▸ **Exercise description**: Among the entries below, tally each line where the word "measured" appears and state only the total.

• • • • •

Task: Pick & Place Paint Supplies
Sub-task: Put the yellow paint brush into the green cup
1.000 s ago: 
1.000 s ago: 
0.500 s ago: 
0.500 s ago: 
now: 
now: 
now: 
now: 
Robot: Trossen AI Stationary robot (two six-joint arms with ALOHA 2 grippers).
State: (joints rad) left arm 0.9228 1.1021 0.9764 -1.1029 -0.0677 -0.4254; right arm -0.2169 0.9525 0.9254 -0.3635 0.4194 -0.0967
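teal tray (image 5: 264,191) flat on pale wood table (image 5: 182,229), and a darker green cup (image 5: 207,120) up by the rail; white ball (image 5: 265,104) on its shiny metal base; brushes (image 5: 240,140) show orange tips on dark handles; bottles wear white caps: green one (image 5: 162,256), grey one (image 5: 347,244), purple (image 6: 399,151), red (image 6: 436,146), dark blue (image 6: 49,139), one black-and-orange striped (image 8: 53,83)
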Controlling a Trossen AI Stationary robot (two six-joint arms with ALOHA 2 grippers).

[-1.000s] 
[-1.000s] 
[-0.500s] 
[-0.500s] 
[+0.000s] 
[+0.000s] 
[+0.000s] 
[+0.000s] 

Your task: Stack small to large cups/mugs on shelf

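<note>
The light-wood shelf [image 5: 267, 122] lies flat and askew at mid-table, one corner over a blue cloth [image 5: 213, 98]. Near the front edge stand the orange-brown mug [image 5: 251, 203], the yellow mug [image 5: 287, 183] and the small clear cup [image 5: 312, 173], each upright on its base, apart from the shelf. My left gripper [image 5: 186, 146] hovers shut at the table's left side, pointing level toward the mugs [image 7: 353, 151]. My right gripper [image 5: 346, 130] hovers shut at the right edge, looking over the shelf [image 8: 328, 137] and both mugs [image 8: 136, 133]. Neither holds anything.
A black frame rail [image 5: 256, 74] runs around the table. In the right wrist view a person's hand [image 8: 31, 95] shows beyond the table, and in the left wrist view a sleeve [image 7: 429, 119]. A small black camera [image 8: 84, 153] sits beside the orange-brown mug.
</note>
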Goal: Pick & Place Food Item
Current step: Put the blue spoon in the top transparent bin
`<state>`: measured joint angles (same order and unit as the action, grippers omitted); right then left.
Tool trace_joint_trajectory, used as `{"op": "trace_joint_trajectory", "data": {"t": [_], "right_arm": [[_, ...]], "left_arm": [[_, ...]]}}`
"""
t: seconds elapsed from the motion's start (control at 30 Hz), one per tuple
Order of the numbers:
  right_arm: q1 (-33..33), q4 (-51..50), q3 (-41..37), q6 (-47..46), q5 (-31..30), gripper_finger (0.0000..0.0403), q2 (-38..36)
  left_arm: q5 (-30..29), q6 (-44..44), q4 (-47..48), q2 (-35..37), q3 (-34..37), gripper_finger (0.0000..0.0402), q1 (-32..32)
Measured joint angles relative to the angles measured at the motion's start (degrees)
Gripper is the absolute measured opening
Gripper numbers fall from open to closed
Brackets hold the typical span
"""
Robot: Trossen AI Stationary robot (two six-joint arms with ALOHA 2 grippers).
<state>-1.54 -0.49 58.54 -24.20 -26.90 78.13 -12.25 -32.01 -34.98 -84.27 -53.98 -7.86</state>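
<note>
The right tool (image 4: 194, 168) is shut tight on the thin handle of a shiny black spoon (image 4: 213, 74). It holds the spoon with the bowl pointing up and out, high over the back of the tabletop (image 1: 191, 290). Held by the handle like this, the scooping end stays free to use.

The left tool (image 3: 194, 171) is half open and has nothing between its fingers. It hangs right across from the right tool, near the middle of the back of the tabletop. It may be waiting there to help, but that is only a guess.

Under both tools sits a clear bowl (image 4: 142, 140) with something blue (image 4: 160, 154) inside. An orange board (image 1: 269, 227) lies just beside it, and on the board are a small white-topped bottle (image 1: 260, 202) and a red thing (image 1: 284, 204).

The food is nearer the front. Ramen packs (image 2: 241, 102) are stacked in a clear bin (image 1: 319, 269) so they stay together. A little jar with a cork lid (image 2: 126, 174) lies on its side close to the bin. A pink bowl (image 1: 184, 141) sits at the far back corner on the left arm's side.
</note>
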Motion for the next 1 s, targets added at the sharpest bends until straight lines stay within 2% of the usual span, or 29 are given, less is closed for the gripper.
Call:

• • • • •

▸ **Finished exercise**: 3